Depois de dois anos de pandemia, a cultura volta a respirar. Dá alguma esperança a quem vive do setor?
Com as remarcações de concertos cancelados em 2020/21 e com tantos espetáculos oferecidos às salas e programações do programa “Garantir Cultura”, este ano será de poucos concertos. Felizmente, tenho criado várias bandas sonoras para o projeto "Rostos da Aldeia" e dado formações a professores da Associação Portuguesa de Educação Musical. Terei em breve os grandes espetáculos de lançamento do meu novo disco! Sempre positivo e a puxar para cima! A luta para os artistas independentes é constante... O futuro do setor artístico dependerá da economia e da forma como a pandemia e a guerra no leste europeu se desenrolarão. Estamos todos no mesmo barco e vivemos tempos muito incertos e difíceis. Que tudo possa desenrolar-se pelo melhor.

Que mensagem deixaria aos estudantes que estão prestes a sair para o mercado de trabalho?
Vivemos tempos complicados! Para a grande maioria, serão tempos difíceis pelas poucas oportunidades, pelos baixos salários, pelas rendas altíssimas e afins. Portanto, mais vale cada um procurar e seguir as suas paixões, dando sempre o seu melhor, com o maior rigor, foco e bom gosto possíveis! Arriscam-se assim a serem mais felizes, a terem uma vida com mais significado, a fazerem a diferença num mundo que está sedento destes bons inputs e a serem bem-sucedidos numa vida com sentido de um tão fundamental bem comum.
 
Quem é Daniel Pereira Cristo?
 
Um livro. “Patagónia Express”, de Luis Sepúlveda.
Um filme. “Underground”, de Emir Kusturika. Quero revê-lo nesta fase dramática em que vivemos.

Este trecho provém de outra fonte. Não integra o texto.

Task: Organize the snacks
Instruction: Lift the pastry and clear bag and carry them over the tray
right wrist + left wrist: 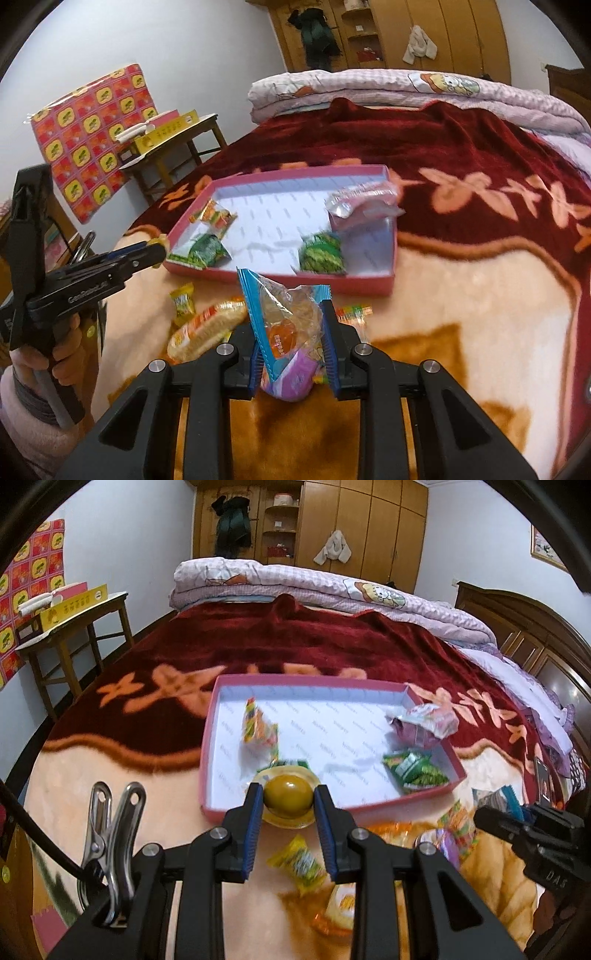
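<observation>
Both tongs loaded, snacks bound for the box!

Left tongs (289, 797) pinch a round yellow-green jelly cup (288, 798) at the shallow pink cardboard box (424, 800) rim; right tongs (290, 332) pinch a clear blue-edged snack packet (284, 317) just short. Next, probably: carry over, release inside.

Both views are evenly lit by soft indoor light, bright enough to show colours clearly. Shadows are faint; a pale one lies inside the pink box (424, 698) beneath its snack packets. Packets in front of the box look smeared by motion blur. Fisheye distortion bends the bed (332, 638) and walls, and black vignetting darkens every corner.
</observation>
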### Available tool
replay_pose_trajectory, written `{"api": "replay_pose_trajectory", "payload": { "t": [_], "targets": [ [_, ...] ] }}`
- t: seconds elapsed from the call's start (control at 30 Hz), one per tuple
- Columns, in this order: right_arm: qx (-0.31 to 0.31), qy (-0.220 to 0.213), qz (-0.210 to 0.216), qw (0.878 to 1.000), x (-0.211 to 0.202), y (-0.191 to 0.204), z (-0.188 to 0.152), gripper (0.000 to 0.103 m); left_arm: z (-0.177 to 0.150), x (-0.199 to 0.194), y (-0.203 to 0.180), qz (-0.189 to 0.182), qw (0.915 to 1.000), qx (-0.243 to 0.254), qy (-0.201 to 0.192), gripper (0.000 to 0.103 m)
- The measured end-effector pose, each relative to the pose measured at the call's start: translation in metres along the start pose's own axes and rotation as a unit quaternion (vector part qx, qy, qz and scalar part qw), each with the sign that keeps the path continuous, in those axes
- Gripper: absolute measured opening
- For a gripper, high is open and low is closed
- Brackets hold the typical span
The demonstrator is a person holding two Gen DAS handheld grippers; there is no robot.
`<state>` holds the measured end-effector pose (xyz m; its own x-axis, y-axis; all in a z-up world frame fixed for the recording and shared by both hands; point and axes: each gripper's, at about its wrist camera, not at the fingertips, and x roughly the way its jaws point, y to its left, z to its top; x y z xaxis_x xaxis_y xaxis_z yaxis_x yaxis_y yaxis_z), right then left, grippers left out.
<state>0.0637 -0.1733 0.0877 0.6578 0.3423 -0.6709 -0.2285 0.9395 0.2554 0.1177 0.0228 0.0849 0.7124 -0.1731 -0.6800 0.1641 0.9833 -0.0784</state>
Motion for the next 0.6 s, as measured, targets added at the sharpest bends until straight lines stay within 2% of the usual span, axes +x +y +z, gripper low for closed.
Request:
{"api": "replay_pose_trajectory", "payload": {
  "t": [0.4, 0.5, 0.6],
  "targets": [
    [0.001, -0.007, 0.011, 1.000, 0.021, 0.003, 0.026, 0.028, 0.016, 0.030, -0.025, -0.019, 0.9998, 0.007, 0.009, 0.029],
    [0.008, -0.010, 0.002, 1.000, 0.023, -0.002, 0.027, 0.028, 0.018, 0.037, -0.030, -0.021, 0.9996, 0.011, 0.013, 0.029],
    [0.009, -0.012, -0.025, 1.000, 0.024, -0.010, 0.029, 0.028, 0.017, 0.046, -0.030, -0.022, 0.9995, 0.009, 0.021, 0.030]
  ]
}}
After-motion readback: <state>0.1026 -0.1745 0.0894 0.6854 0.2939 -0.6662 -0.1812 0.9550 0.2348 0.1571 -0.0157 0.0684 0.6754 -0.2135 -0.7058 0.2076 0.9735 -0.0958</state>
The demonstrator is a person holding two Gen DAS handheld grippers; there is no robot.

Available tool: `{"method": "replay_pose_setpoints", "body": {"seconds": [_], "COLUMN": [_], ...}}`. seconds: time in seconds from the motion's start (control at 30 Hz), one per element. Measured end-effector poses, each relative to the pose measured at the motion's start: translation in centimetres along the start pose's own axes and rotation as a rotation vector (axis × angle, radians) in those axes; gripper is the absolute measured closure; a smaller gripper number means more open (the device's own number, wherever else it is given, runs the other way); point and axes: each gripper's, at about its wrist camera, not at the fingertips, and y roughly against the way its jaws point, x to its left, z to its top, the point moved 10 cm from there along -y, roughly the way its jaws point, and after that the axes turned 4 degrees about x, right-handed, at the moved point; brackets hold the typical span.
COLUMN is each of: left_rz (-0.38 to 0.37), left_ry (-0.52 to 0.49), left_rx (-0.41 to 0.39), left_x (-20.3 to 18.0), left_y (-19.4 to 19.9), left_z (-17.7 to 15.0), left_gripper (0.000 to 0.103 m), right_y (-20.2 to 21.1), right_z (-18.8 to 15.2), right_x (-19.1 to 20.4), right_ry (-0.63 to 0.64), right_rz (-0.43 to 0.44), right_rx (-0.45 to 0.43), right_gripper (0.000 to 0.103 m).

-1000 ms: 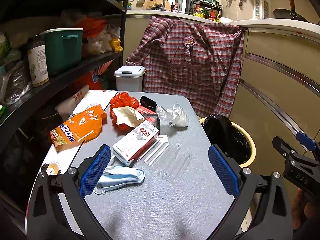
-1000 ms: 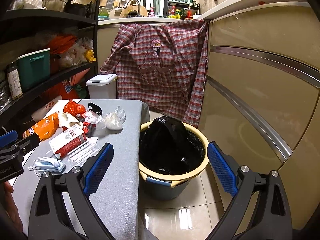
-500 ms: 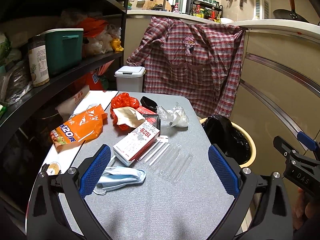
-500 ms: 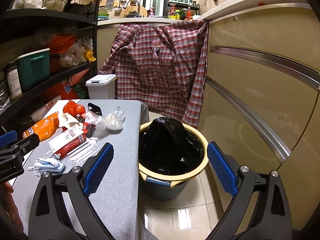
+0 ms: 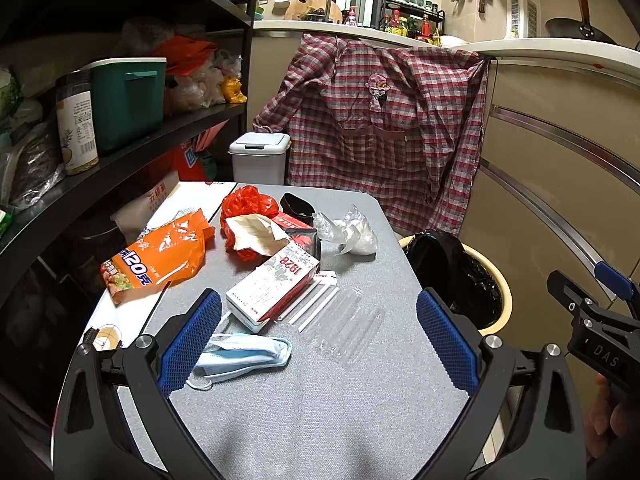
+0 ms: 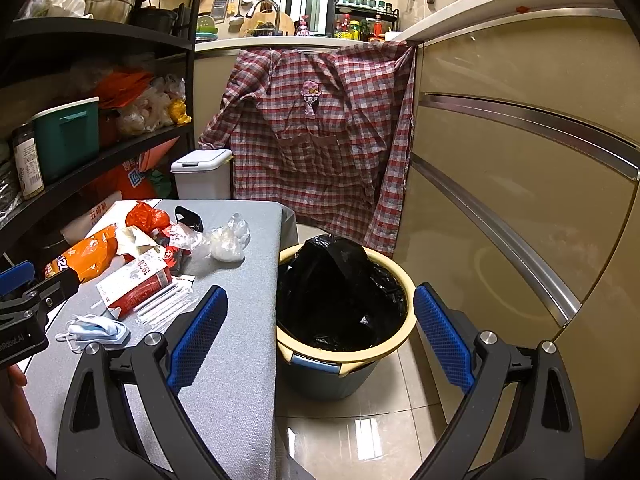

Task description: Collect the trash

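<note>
Kitchen shelves and a checked shirt (image 5: 384,128) fill the back of the room, and in front of us stands a grey table (image 5: 320,400) covered in trash. Our landmark is the bucket (image 6: 344,344) with the black bag inside, on the floor just beside the table's edge. Farthest from the bucket lies an orange snack bag (image 5: 158,256). Nearer to it sit a red and white box (image 5: 276,288), a few white straws (image 5: 316,306) touching the box, and a scrunched clear bag (image 5: 352,234). A blue face mask (image 5: 244,354) lies on the table too, close to our left gripper (image 5: 318,340). That gripper is spread wide and holds nothing. Our right gripper (image 6: 316,332) is also wide and holds nothing, and it hangs over the bucket side. We think nothing has gone into the bucket yet. The mask looks like the easy first pick. We should come down with one finger on each side of it, squeeze in the bunched middle so the loops do not slip, then lift it clear of the box before we carry it to the bucket.
</note>
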Motion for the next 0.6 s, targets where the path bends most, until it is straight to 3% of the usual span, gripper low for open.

Uma série. “Salvage Hunters”.
Uma música. “Estou Além”, de António Variações.
Um clube. SC Braga.
Um desporto. Andar de bicicleta.
Uma viagem. A riqueza, a história, as similaridades e a gastronomia italianas.
Um vício. A comida e a mesa.
Um prato. Peixe grelhado na brasa ou cabrito assado da minha mãe.
Uma personalidade. José Afonso.
Um momento. A mudança de vida e o lançamento do meu primeiro disco num Theatro Circo esgotado.
UMinho. Portas para o mundo, amigos e Azeituna.